# Supplied information:
- - - - -
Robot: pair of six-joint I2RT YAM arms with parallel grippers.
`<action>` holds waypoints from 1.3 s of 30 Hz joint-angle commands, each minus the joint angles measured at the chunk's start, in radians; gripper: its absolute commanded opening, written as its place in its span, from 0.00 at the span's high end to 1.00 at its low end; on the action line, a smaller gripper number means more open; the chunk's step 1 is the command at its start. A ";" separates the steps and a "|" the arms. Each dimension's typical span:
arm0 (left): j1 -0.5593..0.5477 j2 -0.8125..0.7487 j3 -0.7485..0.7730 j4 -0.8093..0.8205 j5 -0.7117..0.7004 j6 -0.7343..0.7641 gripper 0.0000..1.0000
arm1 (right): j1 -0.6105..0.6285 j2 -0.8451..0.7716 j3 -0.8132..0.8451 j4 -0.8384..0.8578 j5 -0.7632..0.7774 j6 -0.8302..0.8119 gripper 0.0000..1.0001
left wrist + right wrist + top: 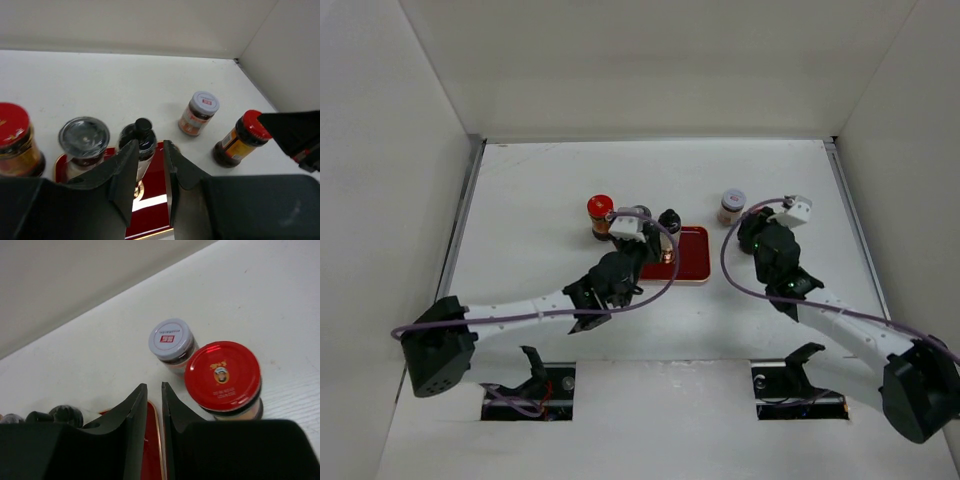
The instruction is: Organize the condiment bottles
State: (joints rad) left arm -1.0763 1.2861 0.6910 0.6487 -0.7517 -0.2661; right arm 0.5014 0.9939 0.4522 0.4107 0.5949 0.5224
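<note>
In the left wrist view a red-capped jar (pixel 12 140), a silver-lidded jar (pixel 84 139) and a slim black-topped bottle (pixel 142 134) stand in a row at the far edge of the dark-red tray (pixel 150 200). My left gripper (pixel 151 145) hovers over the tray just short of the slim bottle, jaws a little apart and empty. A grey-lidded jar (pixel 200 112) and a second red-capped jar (pixel 240 140) stand on the table to the right. My right gripper (pixel 154 386) is beside that red-capped jar (pixel 222 375) and the grey-lidded jar (pixel 171 340), jaws narrowly apart and empty.
From above, the tray (pixel 692 258) lies mid-table with my left gripper (pixel 655 247) over it and my right gripper (pixel 753 232) just to its right. White walls enclose the table. The grey-lidded jar (pixel 732 207) stands behind the right gripper.
</note>
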 commanded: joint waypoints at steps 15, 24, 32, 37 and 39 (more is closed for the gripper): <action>0.178 -0.274 -0.446 0.216 -0.029 -0.183 0.53 | -0.149 0.592 0.804 -0.642 -0.181 -0.243 0.01; 0.186 -0.219 -0.481 0.278 -0.018 -0.217 0.41 | -0.192 0.716 0.872 -0.754 -0.296 -0.303 0.03; 0.192 -0.188 -0.481 0.281 -0.018 -0.219 0.38 | -0.197 0.808 0.893 -0.724 -0.339 -0.314 0.13; 0.190 -0.160 -0.487 0.325 -0.011 -0.222 0.37 | -0.195 0.798 0.870 -0.644 -0.277 -0.320 0.29; 0.190 -0.166 -0.490 0.325 -0.005 -0.220 0.36 | -0.195 0.781 0.873 -0.619 -0.247 -0.325 0.35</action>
State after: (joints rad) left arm -0.8906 1.1233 0.2119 0.9016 -0.7712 -0.4747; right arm 0.3088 1.8019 1.3075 -0.3016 0.2951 0.2096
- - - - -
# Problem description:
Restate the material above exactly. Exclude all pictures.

# Result:
Robot: pair of six-joint I2RT YAM arms with parallel grippers.
`<action>` holds waypoints from 1.3 s of 30 Hz joint-angle commands, each minus the joint angles measured at the chunk's start, in radians; gripper: its absolute commanded opening, written as its place in its span, from 0.00 at the span's high end to 1.00 at its low end; on the action line, a smaller gripper number means more open; the chunk's step 1 is the command at its start. A ";" separates the steps and a "|" the arms. Each dimension's typical span:
arm0 (left): j1 -0.5593..0.5477 j2 -0.8125..0.7487 j3 -0.7485..0.7730 j4 -0.8093..0.8205 j5 -0.7117..0.7004 j6 -0.7343..0.7641 gripper 0.0000..1.0000
arm1 (right): j1 -0.6105..0.6285 j2 -0.8451..0.7716 j3 -0.8132..0.8451 j4 -0.8384..0.8578 j5 -0.7632..0.7774 j6 -0.8302..0.8119 gripper 0.0000..1.0001
left wrist + right wrist + top: 
The instruction is: Organize the condiment bottles
State: (joints rad) left arm -1.0763 1.2861 0.6910 0.6487 -0.7517 -0.2661; right arm 0.5014 0.9939 0.4522 0.4107 0.5949 0.5224
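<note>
In the left wrist view a red-capped jar (pixel 12 140), a silver-lidded jar (pixel 84 139) and a slim black-topped bottle (pixel 142 134) stand in a row at the far edge of the dark-red tray (pixel 150 200). My left gripper (pixel 151 145) hovers over the tray just short of the slim bottle, jaws a little apart and empty. A grey-lidded jar (pixel 200 112) and a second red-capped jar (pixel 240 140) stand on the table to the right. My right gripper (pixel 154 386) is beside that red-capped jar (pixel 222 375) and the grey-lidded jar (pixel 171 340), jaws narrowly apart and empty.
From above, the tray (pixel 692 258) lies mid-table with my left gripper (pixel 655 247) over it and my right gripper (pixel 753 232) just to its right. White walls enclose the table. The grey-lidded jar (pixel 732 207) stands behind the right gripper.
</note>
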 commanded: joint waypoints at steps 15, 24, 32, 37 and 39 (more is closed for the gripper): <action>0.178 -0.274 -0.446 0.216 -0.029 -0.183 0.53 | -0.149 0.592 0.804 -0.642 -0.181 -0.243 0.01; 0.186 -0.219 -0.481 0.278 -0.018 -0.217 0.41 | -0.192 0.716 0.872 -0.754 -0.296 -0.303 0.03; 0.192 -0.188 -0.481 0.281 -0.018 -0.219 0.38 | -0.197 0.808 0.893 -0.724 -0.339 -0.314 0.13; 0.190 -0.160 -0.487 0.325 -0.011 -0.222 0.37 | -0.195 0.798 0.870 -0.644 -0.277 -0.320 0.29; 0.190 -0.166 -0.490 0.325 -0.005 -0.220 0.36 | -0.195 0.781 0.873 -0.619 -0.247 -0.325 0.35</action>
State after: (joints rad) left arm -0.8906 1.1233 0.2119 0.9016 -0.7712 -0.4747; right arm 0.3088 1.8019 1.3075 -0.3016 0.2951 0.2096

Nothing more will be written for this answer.